Her constant mantra  to me, from our earliest meetings, was, “Trust yourself, Traci. Be happy and be soft. Trust yourself. Love yourself.”

This stood in direct and startling contrast with the mantras of my family of origin and my first marriage, where I heard, “You are not a person. You don’t deserve to be treated well. You are a (fill in the blank: non-human, slave, rage monster, crazy weirdo, etc.).”

She was model to me for how to be spiritual and yet also be grounded in reality. In fact, far too many “spiritual” people flake out. My friend was not flaky. She was dependable, reliable, and intensely practical.

At the same time, she was the most psychic person I’ve ever met, and I’ve met a lot of psychics. I have no small talent in that direction myself, though I tend to underplay it these days. She was, with one exception, always right when she read the energy of a person, situation, or event for me.

That one time had to do with me; when she read that situation, I vowed I would not let it turn out that way. I worked unbelievably hard, with another party’s help, to prevent the outcome she foresaw.

She helped me forgive my father, who was a sociopath. As my father had by beating me, her father tried to kill her. Her own father was, if anything, a worse sociopath. Yet she harbored no ill will toward him. Being with her, in her presence, I realized that holding on to anger at my father would only hurt me. And I realized that my dad was just a terribly flawed human being doing the best he could, which was piss-poor terrible. That was his best.

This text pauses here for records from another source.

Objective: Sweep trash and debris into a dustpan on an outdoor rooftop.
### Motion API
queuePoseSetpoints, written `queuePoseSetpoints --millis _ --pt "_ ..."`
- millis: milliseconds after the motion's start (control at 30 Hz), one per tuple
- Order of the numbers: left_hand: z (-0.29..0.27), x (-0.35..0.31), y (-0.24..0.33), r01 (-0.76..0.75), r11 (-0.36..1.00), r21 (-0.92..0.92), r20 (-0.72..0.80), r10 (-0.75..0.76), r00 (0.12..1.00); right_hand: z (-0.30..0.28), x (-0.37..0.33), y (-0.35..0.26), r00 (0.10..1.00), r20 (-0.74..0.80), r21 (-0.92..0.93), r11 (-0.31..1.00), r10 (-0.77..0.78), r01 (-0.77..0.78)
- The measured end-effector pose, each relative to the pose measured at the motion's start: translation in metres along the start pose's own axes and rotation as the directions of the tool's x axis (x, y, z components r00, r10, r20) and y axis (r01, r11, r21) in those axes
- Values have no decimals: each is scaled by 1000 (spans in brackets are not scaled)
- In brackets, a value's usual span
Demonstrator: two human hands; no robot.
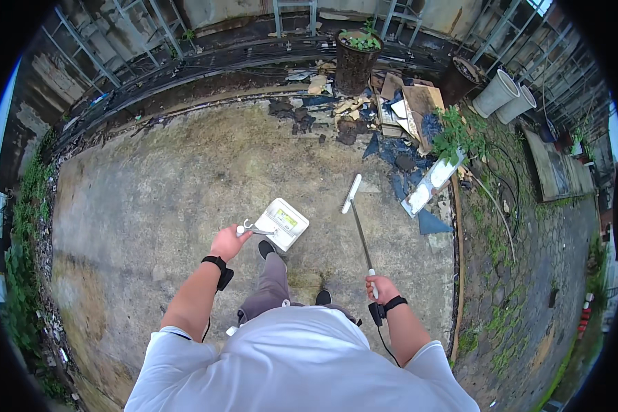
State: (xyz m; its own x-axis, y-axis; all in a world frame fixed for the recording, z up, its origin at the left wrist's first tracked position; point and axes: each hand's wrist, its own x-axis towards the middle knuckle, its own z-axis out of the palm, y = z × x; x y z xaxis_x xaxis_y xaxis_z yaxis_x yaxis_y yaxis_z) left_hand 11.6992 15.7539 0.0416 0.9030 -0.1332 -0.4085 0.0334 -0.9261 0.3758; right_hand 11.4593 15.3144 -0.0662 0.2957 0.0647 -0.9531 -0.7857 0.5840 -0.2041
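In my left hand (230,243) is the upper end of the handle of a white long-handled dustpan (296,235). Its pan lies ahead of my feet and has a green and white label on it. My right hand (382,286) is closed round the white grip of a long-handled broom (361,242). The broom's grey pole runs forward to a narrow white head (351,193), which is out in front, to the right of the dustpan. Whether the head touches the concrete I cannot tell.
Stained concrete floor (151,199) spreads around me. Ahead right lies a heap of broken boards (419,106) and dark scraps, beside a rusty planter drum (356,65). A white panel (432,184) leans there. Grey pots (496,93) stand farther right. A curb strip (459,268) edges the slab.
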Motion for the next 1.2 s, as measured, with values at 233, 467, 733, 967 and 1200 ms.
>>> queuePoseSetpoints --millis 233,467,733,967,1200 --pt "-64 121 -50 -61 994 -91 19 63 998 77 36 -47 964 -264 -194 977 29 -82" --pt "-133 220 -77 -70 997 -27 64 72 995 154 85 -114 964 -255 -217 967 74 -131" --pt "-193 328 -75 16 998 58 40 -19 999 243 176 -280 989 -50 -109 983 141 -146" --pt "-249 421 -50 222 975 -8 -3 -222 975 360 239 -499 911 214 98 920 353 -380" --pt "-280 493 -14 282 959 -30 -49 -283 958 469 272 -731 838 474 173 904 271 -390"
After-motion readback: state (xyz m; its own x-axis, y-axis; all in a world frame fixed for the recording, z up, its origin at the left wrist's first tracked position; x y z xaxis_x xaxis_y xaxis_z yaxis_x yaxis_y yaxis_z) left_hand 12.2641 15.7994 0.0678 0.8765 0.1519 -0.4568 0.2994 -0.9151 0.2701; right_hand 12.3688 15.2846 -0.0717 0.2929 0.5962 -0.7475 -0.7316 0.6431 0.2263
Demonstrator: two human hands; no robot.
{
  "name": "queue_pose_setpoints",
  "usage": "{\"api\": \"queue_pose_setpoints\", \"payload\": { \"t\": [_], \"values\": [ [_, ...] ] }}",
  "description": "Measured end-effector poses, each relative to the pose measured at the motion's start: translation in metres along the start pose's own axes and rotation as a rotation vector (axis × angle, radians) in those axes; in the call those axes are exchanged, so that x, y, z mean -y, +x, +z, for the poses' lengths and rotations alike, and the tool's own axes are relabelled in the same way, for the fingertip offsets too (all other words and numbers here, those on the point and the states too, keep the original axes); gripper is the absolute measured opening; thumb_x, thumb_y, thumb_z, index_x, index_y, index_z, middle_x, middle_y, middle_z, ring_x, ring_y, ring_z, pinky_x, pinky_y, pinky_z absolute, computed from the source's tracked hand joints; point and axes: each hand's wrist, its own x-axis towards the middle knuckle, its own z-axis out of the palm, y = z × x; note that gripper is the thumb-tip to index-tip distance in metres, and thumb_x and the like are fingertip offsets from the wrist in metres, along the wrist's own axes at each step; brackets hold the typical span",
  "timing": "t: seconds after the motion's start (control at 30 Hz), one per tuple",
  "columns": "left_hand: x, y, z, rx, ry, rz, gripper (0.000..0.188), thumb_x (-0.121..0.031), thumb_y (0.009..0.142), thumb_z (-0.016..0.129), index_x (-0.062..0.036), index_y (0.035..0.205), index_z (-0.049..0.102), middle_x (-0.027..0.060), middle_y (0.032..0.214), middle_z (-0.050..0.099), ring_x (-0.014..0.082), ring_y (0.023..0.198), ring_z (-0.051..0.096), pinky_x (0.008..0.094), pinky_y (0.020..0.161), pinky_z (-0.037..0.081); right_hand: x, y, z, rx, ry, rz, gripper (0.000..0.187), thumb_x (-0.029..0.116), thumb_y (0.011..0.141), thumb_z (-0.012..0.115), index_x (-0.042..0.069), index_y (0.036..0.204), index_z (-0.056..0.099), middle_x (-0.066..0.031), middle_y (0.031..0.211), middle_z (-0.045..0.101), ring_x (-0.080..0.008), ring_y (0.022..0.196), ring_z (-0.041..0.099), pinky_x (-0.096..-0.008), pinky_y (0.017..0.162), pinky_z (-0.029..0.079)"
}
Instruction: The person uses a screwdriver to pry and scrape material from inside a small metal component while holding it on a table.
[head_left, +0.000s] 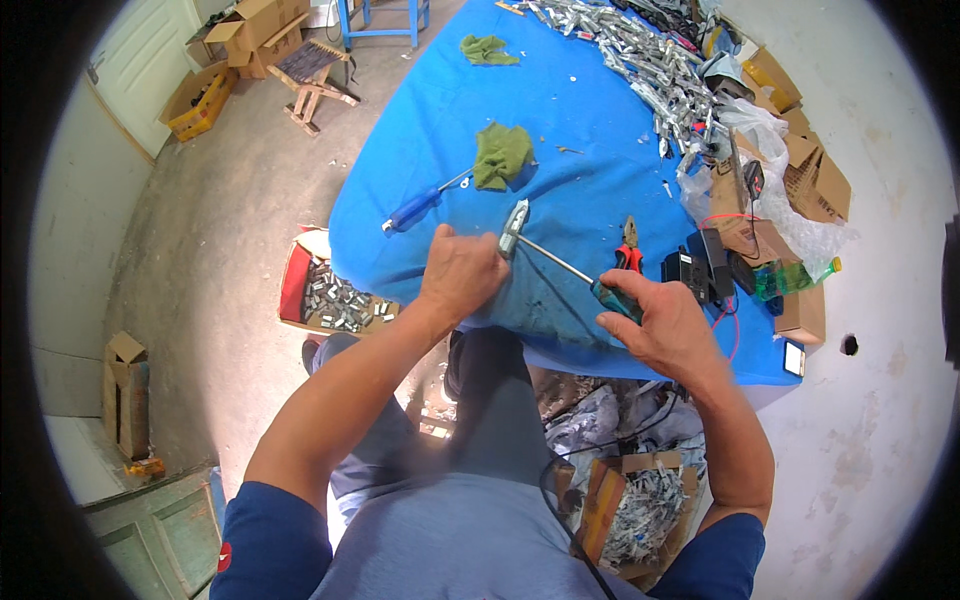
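Note:
My left hand (462, 268) is closed on a small silver metal fitting (514, 226) near the front edge of the blue-covered table (440, 270). My right hand (655, 315) grips the dark green handle of a screwdriver (556, 259). Its shaft slants up and left, and the tip meets the fitting; whether it sits in a screw is too small to tell. A second screwdriver with a blue handle (414, 208) lies to the left. Beyond my hands rests a crumpled green cloth (500, 156). Red-handled pliers (628, 250) lie just past my right hand.
Many silver metal pieces (640, 70) are heaped at the far right. Black boxy devices (697, 268), a green bottle (790, 279) and cardboard (815, 180) crowd the right edge. An open box of small metal parts (340, 300) stands at lower left. A folding stool (310, 75) is farther off.

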Motion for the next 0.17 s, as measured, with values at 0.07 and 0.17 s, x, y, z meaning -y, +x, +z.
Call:
{"api": "queue_pose_setpoints", "payload": {
  "t": [0.07, 0.17],
  "values": [
    [0.001, -0.001, -0.001, -0.002, -0.004, 0.005, 0.015, -0.012, 0.08, 0.065, -0.0069, 0.068, 0.056, 0.0135, 0.06, 0.062, 0.0337, 0.059, 0.059, 0.0437, 0.07, 0.039, 0.001, 0.01, -0.013, 0.128, 0.018, 0.082, 0.032, 0.02, 0.085, 0.071, 0.01, 0.116, 0.069, -0.0219, 0.081, 0.067, -0.0416, 0.077, 0.066, -0.0449, 0.071, 0.053],
    [0.0, 0.0, -0.003, 0.008, -0.022, 0.011, 0.015, -0.013, 0.08, 0.065, -0.0068, 0.069, 0.056, 0.0142, 0.06, 0.062, 0.034, 0.059, 0.059, 0.0443, 0.071, 0.039, -0.036, 0.027, -0.015, 0.16, 0.15, -0.015, 0.043, 0.017, 0.083, 0.075, 0.003, 0.124, 0.069, -0.0128, 0.085, 0.075, -0.0211, 0.066, 0.066, -0.0302, 0.069, 0.053]
  ]
}}
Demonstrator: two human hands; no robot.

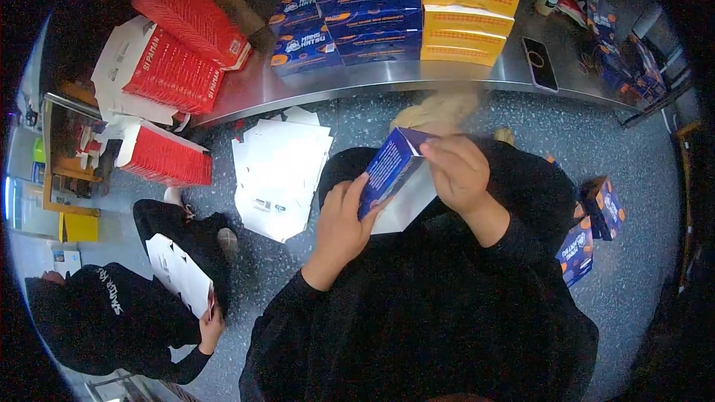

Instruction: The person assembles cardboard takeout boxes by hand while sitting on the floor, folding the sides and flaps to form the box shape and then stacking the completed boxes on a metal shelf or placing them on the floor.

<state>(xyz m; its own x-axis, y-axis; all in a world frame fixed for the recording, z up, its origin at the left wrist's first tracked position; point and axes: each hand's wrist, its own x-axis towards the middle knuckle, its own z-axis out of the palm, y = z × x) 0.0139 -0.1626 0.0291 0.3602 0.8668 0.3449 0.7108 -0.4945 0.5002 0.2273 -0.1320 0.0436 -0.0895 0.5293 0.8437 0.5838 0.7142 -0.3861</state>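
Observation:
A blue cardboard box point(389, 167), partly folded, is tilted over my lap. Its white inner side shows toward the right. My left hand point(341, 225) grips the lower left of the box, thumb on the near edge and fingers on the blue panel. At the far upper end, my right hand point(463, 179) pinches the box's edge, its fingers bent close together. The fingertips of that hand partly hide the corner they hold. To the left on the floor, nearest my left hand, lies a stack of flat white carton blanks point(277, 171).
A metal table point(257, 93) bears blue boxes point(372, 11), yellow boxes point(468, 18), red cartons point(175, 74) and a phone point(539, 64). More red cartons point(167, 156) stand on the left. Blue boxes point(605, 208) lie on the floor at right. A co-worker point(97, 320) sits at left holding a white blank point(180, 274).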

I can remember the specific moment I forgave him, sitting in a church that my little one likes. I prefer synagogues, but I am tolerant and accepting of my little one’s choices. So I was there to please my little one when that current of forgiveness ran up me like gold light, washing everything out.

“That’s the way it happens,” my friend said, with a warm smile. “Congratulations. You’re doing the hard work of life. I’m so proud of you.”

She never suggested my father wasn’t a sociopath. But she knew that letting go of the anger and drama would benefit me.

She was right. As she was about so many things.

She knew all my secrets. She knew the things I was deeply ashamed of. She knew what I had done that I wished I hadn’t done, and she knew what was done to me, the horrifying things I’ve never told anyone. She loved me anyway. She held my confidences in a neutral, loving space.

I love her for it.

I hope she makes it back. Yesterday I stood at her bedside, praying for her. “Please God, help her.” I was also keenly aware of the fragility and preciousness of life, and of now important it is to let the important people in your life know that you love them. Everything can change in a split-second. Someone you always relied on is suddenly gone, suddenly shattered.

She would tell me to know that and to stay open and soft. She would tell me that that is the essential task of the human being.

To the people in my life whom I love: You know who you are, and I am telling you, I treasure you.